A internet considera perniciosos os controles e as interferências governamentais, e os internautas sempre dão um jeito de contornar as restrições, ensina Susan Crawford, professora de direito cibernético e direito das comunicações na Cardozo Law School, em Nova York, e diretora da Icann, a entidade internacional que coordena a internet. Em entrevista realizada por telefone, na quarta-feira, Crawford, 43, adverte que os prejuízos à liberdade de expressão e de opção provocados pelo supercontrole da rede superam em muito seus eventuais benefícios. Leia a seguir os principais trechos da entrevista.

 

FOLHA - A internet pode ser controlada?
SUSAN CRAWFORD
- A internet, em si, é apenas um acordo para que todos os computadores falem uma determinada linguagem. O acesso à internet pode ser controlado, e os governos podem determinar aos provedores de internet que estão fisicamente baseados em seus territórios que bloqueiem o acesso a determinados sites. A maioria dos países civilizados não faz isso. Nos EUA, uma ação governamental como essa seria considerada ilegal, uma violação à Primeira Emenda, que garante a liberdade de expreessão.

FOLHA - Como os governos devem proceder em relação aos crimes na internet?
CRAWFORD
- Nos Estados Unidos, o governo tem o poder de determinar a retirada de um site do ar se há pornografia infantil ou material obsceno no site. Mas não tem o poder de fechar um site pornográfico, porque isso faz parte da liberdade de expressão. Além disso, bloquear um site não tem sentido, é vão, pois, como aconteceu no caso da modelo brasileira, o vídeo fica aparecendo em outros sites e de outras formas...

FOLHA - Cada ação governamental pode ser burlada de alguma forma...
CRAWFORD
- A internet considera a interferência como algo pernicioso e dá sempre um jeito de contorná-la.

FOLHA - Mas essas infrações não podem ser rastreados?
CRAWFORD
- As agências policiais do mundo todo colaboram entre si para rastrear as origens dos vírus. Muitas vezes, têm sucesso. Depende. Nem sempre prendem o criminoso, mas conseguem rastreá-lo.
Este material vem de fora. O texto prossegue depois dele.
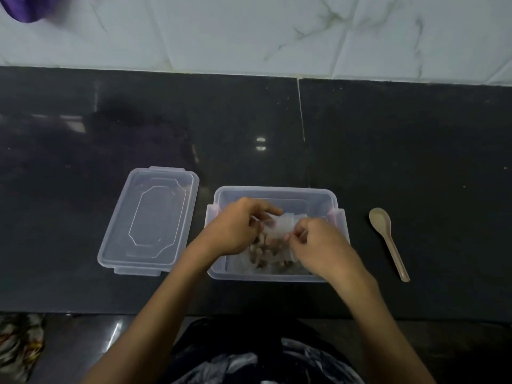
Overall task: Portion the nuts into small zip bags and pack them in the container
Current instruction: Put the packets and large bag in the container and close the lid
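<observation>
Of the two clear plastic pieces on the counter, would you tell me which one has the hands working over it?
The container, right of the flat lid. Both hands, left hand and right hand, pinch a small zip bag above it.

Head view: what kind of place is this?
Probably a home kitchen: a dark polished stone counter against a marble-look tiled wall, with a spoon and a food container whose lid lies beside it.
</observation>
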The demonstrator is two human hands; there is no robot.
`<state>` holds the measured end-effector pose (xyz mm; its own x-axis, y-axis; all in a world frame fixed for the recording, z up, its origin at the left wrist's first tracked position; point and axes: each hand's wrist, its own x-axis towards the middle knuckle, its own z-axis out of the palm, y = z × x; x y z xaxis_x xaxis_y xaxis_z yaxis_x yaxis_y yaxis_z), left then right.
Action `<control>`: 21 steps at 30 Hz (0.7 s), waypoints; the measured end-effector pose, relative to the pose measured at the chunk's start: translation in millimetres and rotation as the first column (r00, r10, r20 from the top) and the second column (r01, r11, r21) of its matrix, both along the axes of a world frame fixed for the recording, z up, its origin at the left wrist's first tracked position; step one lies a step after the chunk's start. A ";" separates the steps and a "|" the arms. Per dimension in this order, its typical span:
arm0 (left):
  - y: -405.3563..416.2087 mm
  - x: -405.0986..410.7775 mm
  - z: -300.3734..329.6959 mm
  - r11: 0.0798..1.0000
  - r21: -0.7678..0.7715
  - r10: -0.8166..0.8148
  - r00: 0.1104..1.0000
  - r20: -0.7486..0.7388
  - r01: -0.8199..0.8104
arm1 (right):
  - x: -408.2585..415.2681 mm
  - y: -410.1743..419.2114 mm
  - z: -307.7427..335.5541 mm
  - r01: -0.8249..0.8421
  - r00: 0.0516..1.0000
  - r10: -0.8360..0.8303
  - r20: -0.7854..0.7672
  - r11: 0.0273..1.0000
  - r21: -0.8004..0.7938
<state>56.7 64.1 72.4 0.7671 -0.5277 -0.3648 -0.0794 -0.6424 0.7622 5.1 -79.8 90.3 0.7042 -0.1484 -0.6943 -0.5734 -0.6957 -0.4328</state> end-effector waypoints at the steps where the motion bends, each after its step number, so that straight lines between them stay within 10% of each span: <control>1: -0.1 -0.1 -1.0 1.000 0.018 0.000 1.000 0.014 0.000 | -0.2 1.6 -1.2 -0.002 0.999 0.000 -0.041 0.999 -0.039; 9: 8.9 -21.7 -4.0 0.965 0.263 -0.095 0.935 0.341 0.002 | -9.2 4.7 -8.2 0.072 0.997 -0.063 0.054 0.982 -0.176; 21: 8.7 -28.2 -5.3 0.970 0.245 -0.103 0.918 0.384 0.006 | -9.3 8.5 -14.1 0.088 0.989 -0.053 0.136 0.960 -0.267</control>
<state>28.4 72.8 67.1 0.8456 -0.5093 -0.1596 -0.3797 -0.7842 0.4907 -4.2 -71.3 76.2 0.7643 -0.3715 -0.5271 -0.5781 -0.7568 -0.3049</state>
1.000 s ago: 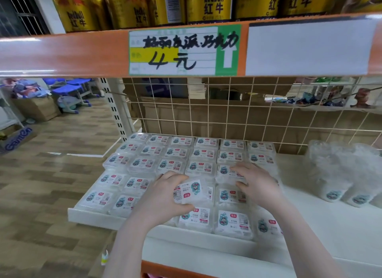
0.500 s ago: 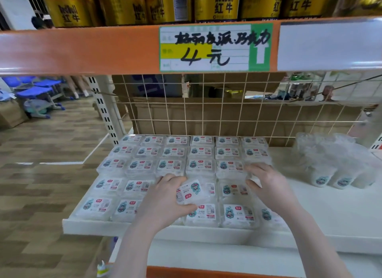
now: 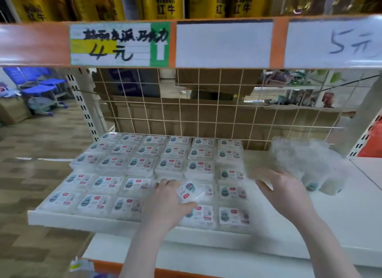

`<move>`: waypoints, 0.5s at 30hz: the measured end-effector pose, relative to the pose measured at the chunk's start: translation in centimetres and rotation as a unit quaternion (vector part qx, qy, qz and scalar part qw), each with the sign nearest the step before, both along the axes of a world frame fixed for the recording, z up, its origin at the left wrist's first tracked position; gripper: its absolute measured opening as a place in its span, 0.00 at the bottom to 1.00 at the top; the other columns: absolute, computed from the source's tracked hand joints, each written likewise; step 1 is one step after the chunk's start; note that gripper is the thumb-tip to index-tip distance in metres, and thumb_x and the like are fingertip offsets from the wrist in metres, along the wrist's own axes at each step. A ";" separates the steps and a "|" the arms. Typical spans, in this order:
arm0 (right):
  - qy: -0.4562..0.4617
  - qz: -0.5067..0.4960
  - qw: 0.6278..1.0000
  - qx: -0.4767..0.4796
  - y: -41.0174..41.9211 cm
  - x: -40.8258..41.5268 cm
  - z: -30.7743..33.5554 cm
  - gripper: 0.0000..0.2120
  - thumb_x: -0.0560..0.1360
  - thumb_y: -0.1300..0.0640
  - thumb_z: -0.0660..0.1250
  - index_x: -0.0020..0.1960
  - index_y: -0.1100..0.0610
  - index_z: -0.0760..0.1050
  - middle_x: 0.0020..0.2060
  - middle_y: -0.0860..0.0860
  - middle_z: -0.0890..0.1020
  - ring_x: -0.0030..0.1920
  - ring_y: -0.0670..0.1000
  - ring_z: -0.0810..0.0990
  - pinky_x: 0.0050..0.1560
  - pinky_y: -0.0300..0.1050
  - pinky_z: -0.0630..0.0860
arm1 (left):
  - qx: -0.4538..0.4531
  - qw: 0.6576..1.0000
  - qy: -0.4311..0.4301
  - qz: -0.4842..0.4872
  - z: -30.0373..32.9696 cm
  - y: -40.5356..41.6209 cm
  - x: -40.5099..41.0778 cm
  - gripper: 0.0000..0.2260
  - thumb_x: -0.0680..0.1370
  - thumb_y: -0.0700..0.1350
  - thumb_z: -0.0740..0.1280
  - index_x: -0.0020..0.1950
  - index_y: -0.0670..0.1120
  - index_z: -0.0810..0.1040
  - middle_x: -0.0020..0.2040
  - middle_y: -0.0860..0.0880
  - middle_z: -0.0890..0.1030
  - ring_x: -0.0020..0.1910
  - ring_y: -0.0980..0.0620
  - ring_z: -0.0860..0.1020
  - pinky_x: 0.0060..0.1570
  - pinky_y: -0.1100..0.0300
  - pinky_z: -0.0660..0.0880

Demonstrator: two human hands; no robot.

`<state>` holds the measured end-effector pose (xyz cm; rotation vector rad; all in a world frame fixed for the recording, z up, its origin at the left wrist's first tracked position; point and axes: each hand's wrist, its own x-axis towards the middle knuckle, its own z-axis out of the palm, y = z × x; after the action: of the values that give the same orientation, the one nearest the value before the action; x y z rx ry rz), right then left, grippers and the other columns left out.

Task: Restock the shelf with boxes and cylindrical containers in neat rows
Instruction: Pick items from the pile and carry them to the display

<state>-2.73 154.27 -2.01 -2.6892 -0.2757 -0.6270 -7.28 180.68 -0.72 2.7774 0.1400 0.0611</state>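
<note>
Several small clear plastic boxes with white labels (image 3: pixel 142 164) lie in neat rows on the white shelf (image 3: pixel 341 215). My left hand (image 3: pixel 167 203) grips one of these boxes (image 3: pixel 191 192), tilted, above the front rows. My right hand (image 3: pixel 283 193) hovers with fingers spread just right of the rows, empty, beside a plastic-wrapped bundle of cylindrical containers (image 3: pixel 306 164) standing on the shelf.
A wire grid back panel (image 3: pixel 206 112) closes the shelf's rear. Above runs an orange shelf edge with price tags (image 3: pixel 119 44) and gold cans (image 3: pixel 163 2). Wood floor and blue chairs (image 3: pixel 39 85) lie to the left.
My right hand has lifted off the boxes and shifted right toward the wrapped containers. My left hand still holds its box. The camera has turned right.
</note>
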 end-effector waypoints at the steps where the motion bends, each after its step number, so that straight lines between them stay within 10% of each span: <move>1: -0.001 0.012 1.000 -0.007 -1.4 0.3 0.4 0.06 0.68 0.63 0.71 0.45 0.56 0.82 0.39 0.54 0.81 0.41 0.60 0.79 0.33 0.51 0.77 | -0.002 1.000 -0.004 0.022 0.1 -1.7 0.0 0.28 0.69 0.63 0.67 0.65 0.53 0.70 0.61 0.52 0.72 0.61 0.51 0.70 0.51 0.58 0.69; 15: -0.081 0.121 0.989 0.003 -11.5 3.9 2.3 0.16 0.65 0.64 0.76 0.51 0.56 0.82 0.45 0.53 0.83 0.42 0.57 0.82 0.37 0.44 0.74 | 0.028 0.975 0.030 0.217 -0.2 -15.0 1.9 0.30 0.71 0.68 0.63 0.63 0.47 0.70 0.59 0.47 0.73 0.57 0.47 0.74 0.46 0.56 0.73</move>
<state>1.21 142.78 0.31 -2.5470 -0.6326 -0.7688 -5.38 165.69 -0.88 2.7529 0.7681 0.0930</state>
A mensagem mais importante e profunda aqui é a que os danos causados pela tentativa de proteger as pessoas perfeitamente on-line supera em muito -muito mesmo- qualquer benefício que possamos ter com a suposta proteção que as polícias ou governos possam nos dar contra alguns embaraços ou crimes. Veja bem: se o acesso for controlado tão rigidamente para que o governo possa pegar os bandidos, isso tem terríveis conseqüências para os cidadãos comuns. Eles não terão a liberdade de escolha, a liberdade de opções de que precisam. A resposta deveria ser permitir que as empresas e os indivíduos, que formam a periferia da rede, encontrem formas de se proteger, em vez de a parte central da rede proteger os outros.

FOLHA - Ou seja, cada um deve ser responsável pela defesa de seus arquivos e pelo que faz na rede.
CRAWFORD
- O que precisamos fazer é ajudar as pessoas, treiná-las para que sejam capazes de fazer isso, instalar antivírus, configurar as defesas de seus programas de navegação na internet. Os indivíduos podem fazer isso sozinhos, com alguma ajuda. Isso requer educação e assistência, mas não controle governamental da internet.

FOLHA - Mas, quando um um indivíduo se sente ofendido, ele pode buscar apoio legal.
CRAWFORD
- Pode. Mas também pode simplesmente ignorar a ofensa. Ou responder on-line. Há muitas formas de cada um mostrar o seu lado sem recorrer ao sistema judicial.

FOLHA - Às vezes, a disputa é desigual, de cidadãos contra empresas ou homens poderosos. Os jornais sempre foram alvo de processos...
CRAWFORD
- Nós estamos num mundo muito diferente hoje em dia, uma era em que os jornais já não têm o monopólio da informação, das notícias. A legislação foi projetada para uma era em que havia um único megafone, um único amplificador, que era o grande jornal da cidade. Se, naquela época, um jornal dissesse algo que era falso ou difamatório, um cidadão comum não tinha aonde ir, porque os jornais eram tão poderosos. Hoje é muito diferente. No mundo on-line, há muitas formas de responder, de mostrar às pessoas que você foi ofendido ou tratado de forma incorreta. Nada disso exige o recurso à Justiça, porque hoje em dia cada um pode ser um editor.